Price of MELT is basically entirely determined by the trader joe MELT/AVAX AMM LP. So the price effect of a burn would be identical to a buy and hold wallet. At a price of .5 USD, a $20k USD buy will increase price about 16%. At 1 USD, it will be half so around 8%. At 2 USD it halves again to around 4%. And at $4 the price impact of a $20k buy is around 2%.

Therefore, all things being equal, this policy will have the net effect of increased MELT price by 16% per month at .5 USD price, 8% per month at 1 USD price, etc. If we run this policy for 12 full months from a hypothetical starting MELT price of 0.5 USD, we can expect about +160% increase or price to $1.3 USD. It would take 17 months to double from there, highlighting the diminishing effect as price rises. If we assume nearly all emissions are initially sold into the LP, these times are halved.

160% sounds like a lot, but if you trade MELT you also know by now that as the price has decreased, the variance of the price has increased. Glancing at the price now, we are down -50% in the past week. This is actually a direct and exact cause of why a burn’s price impact is large at low price, and actually the two scale together. Therefore the price impact is actually not as large at lower melt price as it appears.

You may point out that at lower price this will have a greater effect of canceling out more melt emissions. While this is true, even at the .5 USD price, it will only cancel out just under one day of emissions, or 3%.

So overall, this will undoubtedly have a positive effect on MELT price, but it may be small to the point of being unnoticeable through the regular price action. We are talking a full year to go from .5 USD to 1.3 USD, if all else stays the same. As it previously took just a few days to double and quadruple , etc price, and similar time scales to halve and quarter the price, we should be well aware market forces are much, MUCH, stronger, larger, and faster. However market forces are driven by sentiment, and a positive sentiment can have unforeseen effects.

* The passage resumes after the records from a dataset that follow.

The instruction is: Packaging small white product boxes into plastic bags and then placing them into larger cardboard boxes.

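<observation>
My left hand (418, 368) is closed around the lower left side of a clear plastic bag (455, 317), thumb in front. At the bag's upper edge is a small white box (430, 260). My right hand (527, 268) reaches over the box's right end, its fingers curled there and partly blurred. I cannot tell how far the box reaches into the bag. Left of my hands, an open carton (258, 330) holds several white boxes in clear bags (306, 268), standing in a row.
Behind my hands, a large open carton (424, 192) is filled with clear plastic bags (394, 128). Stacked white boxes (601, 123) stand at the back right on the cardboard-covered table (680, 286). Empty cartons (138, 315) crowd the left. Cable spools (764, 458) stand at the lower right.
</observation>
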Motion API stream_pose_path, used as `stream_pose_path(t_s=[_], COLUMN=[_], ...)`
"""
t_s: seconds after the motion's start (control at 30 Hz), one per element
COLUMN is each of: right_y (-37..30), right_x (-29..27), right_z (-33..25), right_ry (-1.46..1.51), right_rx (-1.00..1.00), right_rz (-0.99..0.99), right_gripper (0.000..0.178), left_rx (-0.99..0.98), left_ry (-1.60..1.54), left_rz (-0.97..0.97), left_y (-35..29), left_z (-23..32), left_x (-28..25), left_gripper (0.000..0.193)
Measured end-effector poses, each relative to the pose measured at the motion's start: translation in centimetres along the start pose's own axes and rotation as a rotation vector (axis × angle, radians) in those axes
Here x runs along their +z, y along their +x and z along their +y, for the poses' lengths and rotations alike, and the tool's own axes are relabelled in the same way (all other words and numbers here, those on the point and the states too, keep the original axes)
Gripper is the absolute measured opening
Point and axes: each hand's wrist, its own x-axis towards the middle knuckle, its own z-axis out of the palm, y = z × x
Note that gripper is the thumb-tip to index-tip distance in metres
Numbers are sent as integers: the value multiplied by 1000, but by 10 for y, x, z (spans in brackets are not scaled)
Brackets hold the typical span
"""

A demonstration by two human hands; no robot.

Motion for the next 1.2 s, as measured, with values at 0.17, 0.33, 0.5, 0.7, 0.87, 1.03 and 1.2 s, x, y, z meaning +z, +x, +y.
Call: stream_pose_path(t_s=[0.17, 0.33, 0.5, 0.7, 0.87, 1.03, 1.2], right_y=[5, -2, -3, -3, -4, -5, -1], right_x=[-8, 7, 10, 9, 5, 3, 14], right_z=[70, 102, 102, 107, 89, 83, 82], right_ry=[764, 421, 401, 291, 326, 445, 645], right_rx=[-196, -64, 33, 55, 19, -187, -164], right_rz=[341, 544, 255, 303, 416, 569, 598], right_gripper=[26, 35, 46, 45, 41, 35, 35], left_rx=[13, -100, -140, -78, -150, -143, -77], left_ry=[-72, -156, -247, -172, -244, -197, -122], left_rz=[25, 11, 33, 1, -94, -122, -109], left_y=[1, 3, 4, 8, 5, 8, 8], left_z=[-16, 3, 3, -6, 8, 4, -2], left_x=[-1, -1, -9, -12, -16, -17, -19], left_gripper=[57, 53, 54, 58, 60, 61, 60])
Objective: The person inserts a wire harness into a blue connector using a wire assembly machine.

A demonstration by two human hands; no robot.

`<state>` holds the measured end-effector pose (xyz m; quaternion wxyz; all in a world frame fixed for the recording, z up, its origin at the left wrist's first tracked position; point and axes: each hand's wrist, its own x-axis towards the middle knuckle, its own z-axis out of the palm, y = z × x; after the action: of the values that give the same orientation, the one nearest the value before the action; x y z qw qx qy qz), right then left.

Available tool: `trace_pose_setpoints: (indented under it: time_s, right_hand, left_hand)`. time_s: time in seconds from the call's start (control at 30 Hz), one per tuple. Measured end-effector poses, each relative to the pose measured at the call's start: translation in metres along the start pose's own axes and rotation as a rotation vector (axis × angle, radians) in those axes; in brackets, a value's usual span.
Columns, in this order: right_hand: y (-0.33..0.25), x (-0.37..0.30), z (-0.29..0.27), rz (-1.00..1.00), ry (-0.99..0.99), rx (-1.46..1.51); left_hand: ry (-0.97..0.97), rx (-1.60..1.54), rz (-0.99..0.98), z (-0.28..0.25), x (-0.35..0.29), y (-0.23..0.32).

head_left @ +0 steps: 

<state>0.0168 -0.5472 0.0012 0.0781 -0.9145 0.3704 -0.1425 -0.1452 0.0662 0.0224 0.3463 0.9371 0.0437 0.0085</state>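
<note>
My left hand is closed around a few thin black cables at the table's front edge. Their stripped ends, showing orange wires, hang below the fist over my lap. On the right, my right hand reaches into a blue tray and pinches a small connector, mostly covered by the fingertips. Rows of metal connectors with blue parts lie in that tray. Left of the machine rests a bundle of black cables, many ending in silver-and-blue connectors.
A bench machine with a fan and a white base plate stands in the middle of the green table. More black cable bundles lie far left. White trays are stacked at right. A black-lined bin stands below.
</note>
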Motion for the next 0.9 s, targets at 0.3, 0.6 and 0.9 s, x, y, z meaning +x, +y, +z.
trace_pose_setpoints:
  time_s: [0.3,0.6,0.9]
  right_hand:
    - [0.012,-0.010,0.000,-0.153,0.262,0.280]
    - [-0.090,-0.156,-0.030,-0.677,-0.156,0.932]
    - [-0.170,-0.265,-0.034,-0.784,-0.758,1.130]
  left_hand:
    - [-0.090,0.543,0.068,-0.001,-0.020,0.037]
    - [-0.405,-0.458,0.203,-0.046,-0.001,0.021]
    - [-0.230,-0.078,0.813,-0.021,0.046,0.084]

PS. I have used the simple xy AMM formulas to estimate the price impacts. Please let me know if you see any wild errors that would change my point!

My personal opinion is that I would prefer the MELT not be burned but added as protocol owned liquidity. I think the interactions here are more complicated. It halves the price impact, but has other more permanent benefits such as the obvious deeper liquidity, and also allows the LPs to grow thanks to LP fees, which compounds the effect of the treasury’s $ over time.


In favor. Posting to make this topic number one!:point_up:t2:


Think this would be a great idea let’s move forward


I think xiyu makes some excellents points about the buybacks having a diminishing return while putting it in POL would have a smaller now but more lasting effect, see this as an option for the vote?